- DATA BLOCK:

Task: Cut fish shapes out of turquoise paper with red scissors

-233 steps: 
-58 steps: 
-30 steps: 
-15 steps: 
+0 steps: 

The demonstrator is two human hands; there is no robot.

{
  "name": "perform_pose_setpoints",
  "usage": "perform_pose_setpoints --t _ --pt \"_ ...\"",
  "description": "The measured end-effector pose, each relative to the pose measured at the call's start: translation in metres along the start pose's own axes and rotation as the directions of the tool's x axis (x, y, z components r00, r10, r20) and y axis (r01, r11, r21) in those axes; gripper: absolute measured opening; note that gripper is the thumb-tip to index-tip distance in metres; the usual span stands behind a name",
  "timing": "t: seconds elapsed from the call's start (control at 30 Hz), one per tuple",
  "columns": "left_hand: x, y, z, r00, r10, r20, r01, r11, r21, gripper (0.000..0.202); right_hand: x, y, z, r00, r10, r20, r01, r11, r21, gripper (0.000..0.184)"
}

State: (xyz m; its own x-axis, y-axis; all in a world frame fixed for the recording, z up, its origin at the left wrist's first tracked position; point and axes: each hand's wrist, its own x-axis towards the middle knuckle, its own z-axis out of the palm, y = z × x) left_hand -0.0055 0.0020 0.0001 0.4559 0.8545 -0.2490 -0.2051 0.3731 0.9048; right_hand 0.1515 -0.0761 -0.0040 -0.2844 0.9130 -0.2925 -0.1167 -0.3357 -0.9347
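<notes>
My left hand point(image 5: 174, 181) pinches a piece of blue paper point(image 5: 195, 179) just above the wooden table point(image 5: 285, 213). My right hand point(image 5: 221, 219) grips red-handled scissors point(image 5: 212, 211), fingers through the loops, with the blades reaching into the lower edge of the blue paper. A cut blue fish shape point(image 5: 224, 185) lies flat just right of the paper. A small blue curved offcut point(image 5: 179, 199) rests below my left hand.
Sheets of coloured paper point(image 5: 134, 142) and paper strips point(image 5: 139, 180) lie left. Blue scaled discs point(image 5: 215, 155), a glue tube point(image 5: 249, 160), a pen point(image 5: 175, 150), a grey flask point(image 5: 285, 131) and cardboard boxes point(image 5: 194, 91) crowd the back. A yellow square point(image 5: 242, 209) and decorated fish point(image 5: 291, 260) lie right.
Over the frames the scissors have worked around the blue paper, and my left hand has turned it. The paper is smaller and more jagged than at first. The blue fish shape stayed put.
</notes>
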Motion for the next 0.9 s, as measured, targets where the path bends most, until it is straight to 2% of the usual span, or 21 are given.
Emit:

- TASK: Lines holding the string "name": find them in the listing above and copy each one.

- ANSWER SECTION:
  "name": "perform_pose_setpoints",
  "description": "The measured end-effector pose, each relative to the pose measured at the call's start: translation in metres along the start pose's own axes and rotation as the directions of the tool's x axis (x, y, z components r00, r10, r20) and y axis (r01, r11, r21) in those axes; gripper: absolute measured opening; note that gripper is the thumb-tip to index-tip distance in metres; the usual span stands behind a name",

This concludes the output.